Alemania y Noruega ayudan con el financiamiento de un fondo de conservación amazónico de 1300 millones de dólares, pero el gobierno de Bolsonaro ha cuestionado si el fondo es efectivo, lo que sugiere que podría poner fin al esfuerzo.

En la campaña, Bolsonaro prometió incluso eliminar el Ministerio de Medio Ambiente, aunque al final no lo hizo por la presión del sector agrícola del país, que temía que tal acción resultara en un boicot a productos brasileños.

Unas semanas antes de su toma de posesión, Brasil se retiró de manera abrupta de su compromiso para ser sede de una cumbre sobre el cambio climático. Luego, ya en el cargo, Bolsonaro redujo en 24% el presupuesto de la agencia medioambiental, parte de un esfuerzo general por reducir los costos del gobierno.

Bolsonaro también ha denunciado que las multas ambientales son una "industria" que necesita eliminarse, y su gobierno ha dicho que planea debilitar la autoridad que tienen los agentes de protección medioambiental para quemar vehículos y equipo que pertenezcan a mineros y taladores ilegales en áreas protegidas.

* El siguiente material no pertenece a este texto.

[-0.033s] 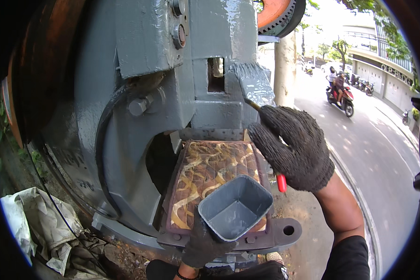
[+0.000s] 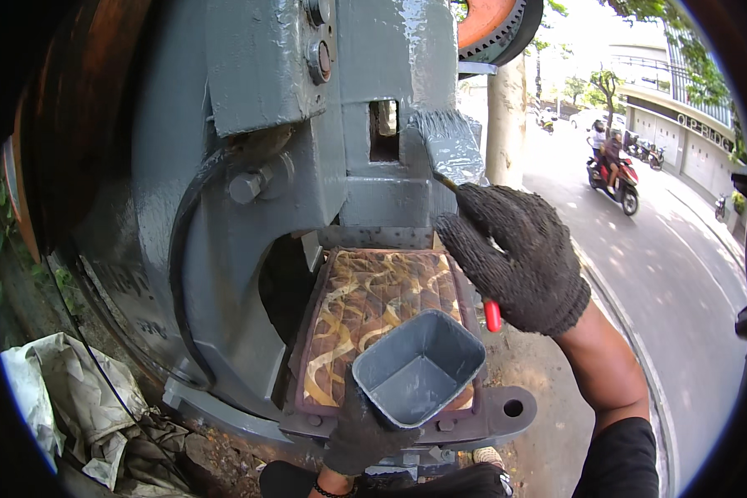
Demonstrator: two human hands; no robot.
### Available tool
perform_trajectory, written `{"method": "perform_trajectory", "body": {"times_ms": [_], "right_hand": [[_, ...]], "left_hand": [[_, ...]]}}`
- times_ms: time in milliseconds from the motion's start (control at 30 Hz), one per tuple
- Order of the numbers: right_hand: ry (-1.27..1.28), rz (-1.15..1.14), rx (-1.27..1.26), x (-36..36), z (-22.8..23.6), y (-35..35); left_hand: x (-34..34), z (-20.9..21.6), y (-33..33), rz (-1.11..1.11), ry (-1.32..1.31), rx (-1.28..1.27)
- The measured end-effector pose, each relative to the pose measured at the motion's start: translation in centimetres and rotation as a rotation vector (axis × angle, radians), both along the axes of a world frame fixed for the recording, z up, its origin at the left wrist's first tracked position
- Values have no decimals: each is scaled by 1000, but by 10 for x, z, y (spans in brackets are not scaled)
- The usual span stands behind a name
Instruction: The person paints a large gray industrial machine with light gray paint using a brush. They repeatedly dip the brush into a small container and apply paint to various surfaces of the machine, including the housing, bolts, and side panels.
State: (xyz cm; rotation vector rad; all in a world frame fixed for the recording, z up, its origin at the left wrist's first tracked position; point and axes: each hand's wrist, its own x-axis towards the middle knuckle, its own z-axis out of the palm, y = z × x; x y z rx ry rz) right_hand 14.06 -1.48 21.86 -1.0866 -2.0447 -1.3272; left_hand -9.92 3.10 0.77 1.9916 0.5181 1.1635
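Observation:
My right hand (image 2: 523, 253), in a dark knitted glove, is closed round a paintbrush (image 2: 454, 148). Its wide bristles are loaded with wet grey paint and touch the right edge of a big grey machine (image 2: 373, 75), beside a small rectangular opening. The tip of the red handle shows below my palm. Low in the middle, my gloved left hand (image 2: 361, 436) grips a grey plastic tub (image 2: 390, 383) by its left side and underside. Grey paint coats the tub's inner walls. Part of the left fingers is hidden under it.
Behind the tub lies a brown patterned cushion (image 2: 373, 290) on the machine's base. A bolt (image 2: 247, 187) sticks out at left. Crumpled pale sheeting (image 2: 83, 398) lies lower left. On the right, two people ride a red motorbike (image 2: 618, 183) along the road (image 2: 589, 212).
My right hand and the brush have shifted slightly left and up along the machine's edge. The motorbike has come a little closer. My left hand and the tub are practically still.

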Motion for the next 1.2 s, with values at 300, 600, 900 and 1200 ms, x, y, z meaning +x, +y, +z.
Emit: {"method": "perform_trajectory", "body": {"times_ms": [300,600,900,1200], "right_hand": [[32,13,-317,-22,-52,-11],[55,-33,-14,-16,2,22],[51,-6,-233,-32,-43,-5],[-19,-219,-279,-34,-28,21]], "left_hand": [[-1,7,3,-42,12,-129],[-2,9,-1,9,45,-147],[-3,8,1,-58,7,-178],[-2,-9,9,-80,-44,-190]]}}
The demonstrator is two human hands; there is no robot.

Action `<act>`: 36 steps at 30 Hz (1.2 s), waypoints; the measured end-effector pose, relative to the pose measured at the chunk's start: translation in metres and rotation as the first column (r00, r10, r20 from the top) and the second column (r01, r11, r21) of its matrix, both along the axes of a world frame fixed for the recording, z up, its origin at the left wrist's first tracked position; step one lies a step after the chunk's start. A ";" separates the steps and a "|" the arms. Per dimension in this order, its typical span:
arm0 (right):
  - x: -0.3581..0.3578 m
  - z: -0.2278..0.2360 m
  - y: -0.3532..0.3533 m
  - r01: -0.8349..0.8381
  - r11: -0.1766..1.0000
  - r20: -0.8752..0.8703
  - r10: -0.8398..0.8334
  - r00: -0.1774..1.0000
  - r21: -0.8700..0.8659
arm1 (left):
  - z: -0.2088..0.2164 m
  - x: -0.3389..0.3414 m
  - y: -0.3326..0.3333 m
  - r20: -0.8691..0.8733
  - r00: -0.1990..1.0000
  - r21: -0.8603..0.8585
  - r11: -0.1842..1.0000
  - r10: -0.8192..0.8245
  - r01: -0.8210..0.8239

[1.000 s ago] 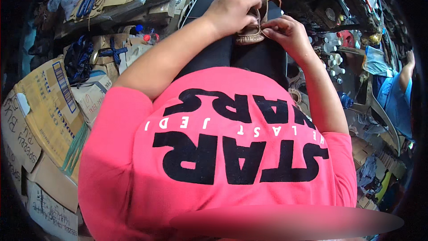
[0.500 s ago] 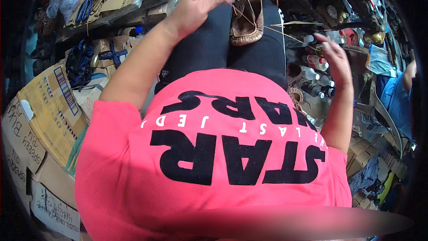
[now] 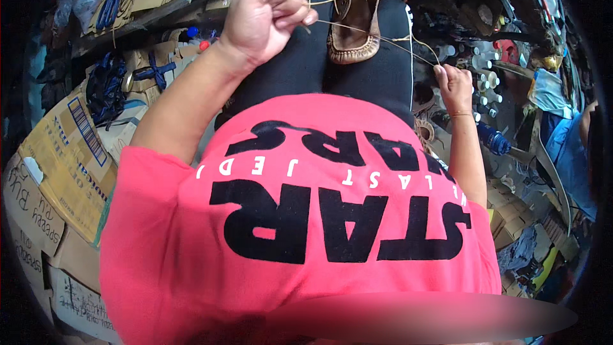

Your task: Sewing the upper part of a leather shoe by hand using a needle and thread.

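Brown shoe (image 3: 353, 22), one; two hands pull one thread (image 3: 377, 37).

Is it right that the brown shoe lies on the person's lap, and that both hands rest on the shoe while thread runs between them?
Not quite. The head view shows the brown shoe on the lap, and thread runs between the hands, but neither rests on it: the left hand and the right hand are held apart from it, pulling the thread out to either side.

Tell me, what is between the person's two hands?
In the head view, thin tan threads stretch from the left hand to the right hand, crossing a brown leather moccasin shoe resting on the black-trousered lap.
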State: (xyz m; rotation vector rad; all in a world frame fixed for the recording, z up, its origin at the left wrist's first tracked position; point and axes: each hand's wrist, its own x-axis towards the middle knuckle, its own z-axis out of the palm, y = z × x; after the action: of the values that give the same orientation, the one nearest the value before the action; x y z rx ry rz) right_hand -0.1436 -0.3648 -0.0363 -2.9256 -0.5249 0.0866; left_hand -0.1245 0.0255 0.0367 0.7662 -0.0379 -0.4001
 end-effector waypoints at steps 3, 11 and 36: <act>-0.008 -0.008 0.006 0.006 1.000 0.022 -0.007 1.000 0.017 | -0.013 0.002 0.019 0.016 0.998 -0.074 0.995 -0.069 0.069; -0.024 -0.004 0.004 0.751 -0.080 -0.755 -0.064 0.652 0.656 | 0.008 0.039 0.064 0.260 0.964 0.948 0.200 -0.049 -0.246; 0.011 0.094 0.112 0.146 0.765 -0.327 0.088 0.941 0.627 | -0.027 0.066 -0.061 0.287 0.673 0.881 0.463 -0.681 0.093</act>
State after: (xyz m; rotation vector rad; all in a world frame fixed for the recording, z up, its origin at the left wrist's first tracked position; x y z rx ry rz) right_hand -0.1329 -0.2525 0.0575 -2.1686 -0.3538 0.3302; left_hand -0.0587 -0.0352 0.0092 1.8580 -0.7483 -0.6397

El presidente brasileño ha minimizado las críticas internacionales a tales posturas con el argumento de que los llamados para preservar esas partes de Brasil son solo un plan global para frenar el desarrollo de su país. Este julio acusó a los líderes europeos de buscar la conservación del Amazonas porque ellos son quienes quieren usarla en el futuro. "Brasil es como una virgen cotizada que todos los pervertidos extranjeros desean", afirmó Bolsonaro.

En el pasado, Brasil había intentado presentarse como líder en la protección de la Amazonia y en el combate al calentamiento global. Entre 2004 y 2012 el país creó nuevas áreas de conservación, incrementó las medidas de monitoreo y les quitó los créditos públicos a productores rurales que fueran capturados intentando derribar áreas protegidas. La deforestación alcanzó su nivel más bajo desde que hay registros.